TASK INSTRUCTIONS:
Where a line below includes the word "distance", copy that line.

START SUPPLIED RECORDS

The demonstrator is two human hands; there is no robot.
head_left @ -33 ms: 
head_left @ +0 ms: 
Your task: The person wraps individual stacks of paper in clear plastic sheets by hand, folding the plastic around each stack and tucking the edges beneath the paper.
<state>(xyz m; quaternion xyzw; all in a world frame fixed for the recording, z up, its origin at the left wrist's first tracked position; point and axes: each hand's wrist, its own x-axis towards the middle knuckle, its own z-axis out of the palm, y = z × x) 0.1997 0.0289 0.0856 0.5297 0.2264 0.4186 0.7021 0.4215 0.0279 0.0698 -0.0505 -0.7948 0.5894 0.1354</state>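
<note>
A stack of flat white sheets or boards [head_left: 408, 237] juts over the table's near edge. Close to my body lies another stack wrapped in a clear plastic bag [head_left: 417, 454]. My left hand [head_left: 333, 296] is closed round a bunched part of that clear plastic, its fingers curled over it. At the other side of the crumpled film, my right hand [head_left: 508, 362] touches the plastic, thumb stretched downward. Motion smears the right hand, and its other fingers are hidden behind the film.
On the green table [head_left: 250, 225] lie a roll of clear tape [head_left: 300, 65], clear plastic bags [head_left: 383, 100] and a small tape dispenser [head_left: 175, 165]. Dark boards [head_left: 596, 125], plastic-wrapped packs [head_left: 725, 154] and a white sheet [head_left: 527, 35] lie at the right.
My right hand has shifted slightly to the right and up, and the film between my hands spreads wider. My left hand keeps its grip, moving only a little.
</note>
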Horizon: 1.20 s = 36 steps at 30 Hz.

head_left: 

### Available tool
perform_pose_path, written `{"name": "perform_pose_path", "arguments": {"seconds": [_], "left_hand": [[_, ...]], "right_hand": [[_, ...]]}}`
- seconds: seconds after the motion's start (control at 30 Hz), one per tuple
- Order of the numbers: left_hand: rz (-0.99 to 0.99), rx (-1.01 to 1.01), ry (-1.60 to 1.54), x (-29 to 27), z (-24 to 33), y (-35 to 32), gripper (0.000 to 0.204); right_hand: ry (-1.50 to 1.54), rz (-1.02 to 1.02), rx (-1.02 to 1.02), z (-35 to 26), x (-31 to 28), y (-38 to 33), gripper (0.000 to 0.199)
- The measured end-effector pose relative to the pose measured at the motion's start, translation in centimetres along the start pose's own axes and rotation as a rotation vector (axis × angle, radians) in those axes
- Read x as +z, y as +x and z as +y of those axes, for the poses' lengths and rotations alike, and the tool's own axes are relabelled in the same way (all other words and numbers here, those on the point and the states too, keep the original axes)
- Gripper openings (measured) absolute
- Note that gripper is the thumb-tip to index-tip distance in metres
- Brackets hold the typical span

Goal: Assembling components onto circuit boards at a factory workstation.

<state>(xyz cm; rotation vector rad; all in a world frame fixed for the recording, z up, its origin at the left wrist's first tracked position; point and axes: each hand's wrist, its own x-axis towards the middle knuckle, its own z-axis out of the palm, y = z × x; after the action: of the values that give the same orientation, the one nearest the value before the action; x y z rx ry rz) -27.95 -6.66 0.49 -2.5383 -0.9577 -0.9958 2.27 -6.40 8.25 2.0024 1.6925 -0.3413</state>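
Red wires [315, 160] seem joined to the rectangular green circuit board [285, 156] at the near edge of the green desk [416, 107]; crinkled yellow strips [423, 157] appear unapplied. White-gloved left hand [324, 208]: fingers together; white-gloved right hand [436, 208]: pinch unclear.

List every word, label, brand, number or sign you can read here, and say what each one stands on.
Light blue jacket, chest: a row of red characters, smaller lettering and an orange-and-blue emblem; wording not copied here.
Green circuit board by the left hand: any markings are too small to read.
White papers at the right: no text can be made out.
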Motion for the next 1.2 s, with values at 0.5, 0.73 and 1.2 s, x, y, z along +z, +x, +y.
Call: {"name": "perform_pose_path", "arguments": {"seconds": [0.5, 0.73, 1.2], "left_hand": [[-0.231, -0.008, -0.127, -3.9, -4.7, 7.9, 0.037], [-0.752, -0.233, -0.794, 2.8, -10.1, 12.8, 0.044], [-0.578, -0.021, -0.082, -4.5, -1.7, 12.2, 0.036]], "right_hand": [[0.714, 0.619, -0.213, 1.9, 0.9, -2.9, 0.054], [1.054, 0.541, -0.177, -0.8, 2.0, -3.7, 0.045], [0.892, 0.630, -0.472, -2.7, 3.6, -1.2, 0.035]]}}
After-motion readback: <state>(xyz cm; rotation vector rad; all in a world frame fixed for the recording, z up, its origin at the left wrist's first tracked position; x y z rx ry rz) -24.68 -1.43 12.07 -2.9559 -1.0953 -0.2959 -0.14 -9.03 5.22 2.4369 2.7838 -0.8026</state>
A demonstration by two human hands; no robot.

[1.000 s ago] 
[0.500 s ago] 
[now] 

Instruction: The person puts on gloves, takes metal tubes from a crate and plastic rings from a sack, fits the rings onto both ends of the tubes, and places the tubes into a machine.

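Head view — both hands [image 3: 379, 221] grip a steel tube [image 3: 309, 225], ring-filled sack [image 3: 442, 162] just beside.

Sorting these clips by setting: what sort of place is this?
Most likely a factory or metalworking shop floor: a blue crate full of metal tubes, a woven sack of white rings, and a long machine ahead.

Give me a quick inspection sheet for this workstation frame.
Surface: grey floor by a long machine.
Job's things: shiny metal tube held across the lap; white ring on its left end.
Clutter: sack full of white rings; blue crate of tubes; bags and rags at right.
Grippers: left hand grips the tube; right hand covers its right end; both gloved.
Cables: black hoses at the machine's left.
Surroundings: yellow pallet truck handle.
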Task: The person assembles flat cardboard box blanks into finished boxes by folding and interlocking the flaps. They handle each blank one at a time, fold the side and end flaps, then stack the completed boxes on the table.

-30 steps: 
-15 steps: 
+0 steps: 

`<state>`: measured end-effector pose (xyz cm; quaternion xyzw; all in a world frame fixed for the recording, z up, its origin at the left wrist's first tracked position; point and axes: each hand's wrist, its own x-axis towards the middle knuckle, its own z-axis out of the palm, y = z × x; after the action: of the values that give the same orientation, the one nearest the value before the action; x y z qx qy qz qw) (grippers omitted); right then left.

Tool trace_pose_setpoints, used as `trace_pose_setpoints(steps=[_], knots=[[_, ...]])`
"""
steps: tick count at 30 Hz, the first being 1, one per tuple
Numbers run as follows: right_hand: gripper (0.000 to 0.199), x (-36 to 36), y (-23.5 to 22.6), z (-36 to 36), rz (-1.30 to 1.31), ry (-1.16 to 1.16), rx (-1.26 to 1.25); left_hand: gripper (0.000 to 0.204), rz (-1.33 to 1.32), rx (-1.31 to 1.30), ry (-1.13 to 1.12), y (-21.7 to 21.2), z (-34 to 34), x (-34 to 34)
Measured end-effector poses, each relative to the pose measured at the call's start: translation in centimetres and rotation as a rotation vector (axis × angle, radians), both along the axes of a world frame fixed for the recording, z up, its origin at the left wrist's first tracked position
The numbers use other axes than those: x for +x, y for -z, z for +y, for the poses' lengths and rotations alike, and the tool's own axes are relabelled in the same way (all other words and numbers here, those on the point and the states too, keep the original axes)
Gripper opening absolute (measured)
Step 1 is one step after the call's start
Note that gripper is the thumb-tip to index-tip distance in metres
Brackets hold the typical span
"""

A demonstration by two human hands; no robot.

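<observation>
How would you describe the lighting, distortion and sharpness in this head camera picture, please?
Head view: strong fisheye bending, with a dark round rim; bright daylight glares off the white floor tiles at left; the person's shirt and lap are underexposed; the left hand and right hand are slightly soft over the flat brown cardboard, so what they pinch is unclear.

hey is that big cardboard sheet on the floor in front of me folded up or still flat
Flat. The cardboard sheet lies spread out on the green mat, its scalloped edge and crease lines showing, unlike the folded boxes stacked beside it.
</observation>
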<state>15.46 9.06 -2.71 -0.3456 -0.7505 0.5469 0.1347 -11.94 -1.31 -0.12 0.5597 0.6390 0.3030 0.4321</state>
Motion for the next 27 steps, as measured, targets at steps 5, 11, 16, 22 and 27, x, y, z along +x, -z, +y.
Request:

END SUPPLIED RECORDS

TASK RESULT:
- Note that gripper is the thumb-tip to index-tip distance in metres
Note that gripper is the thumb-tip to index-tip distance in metres

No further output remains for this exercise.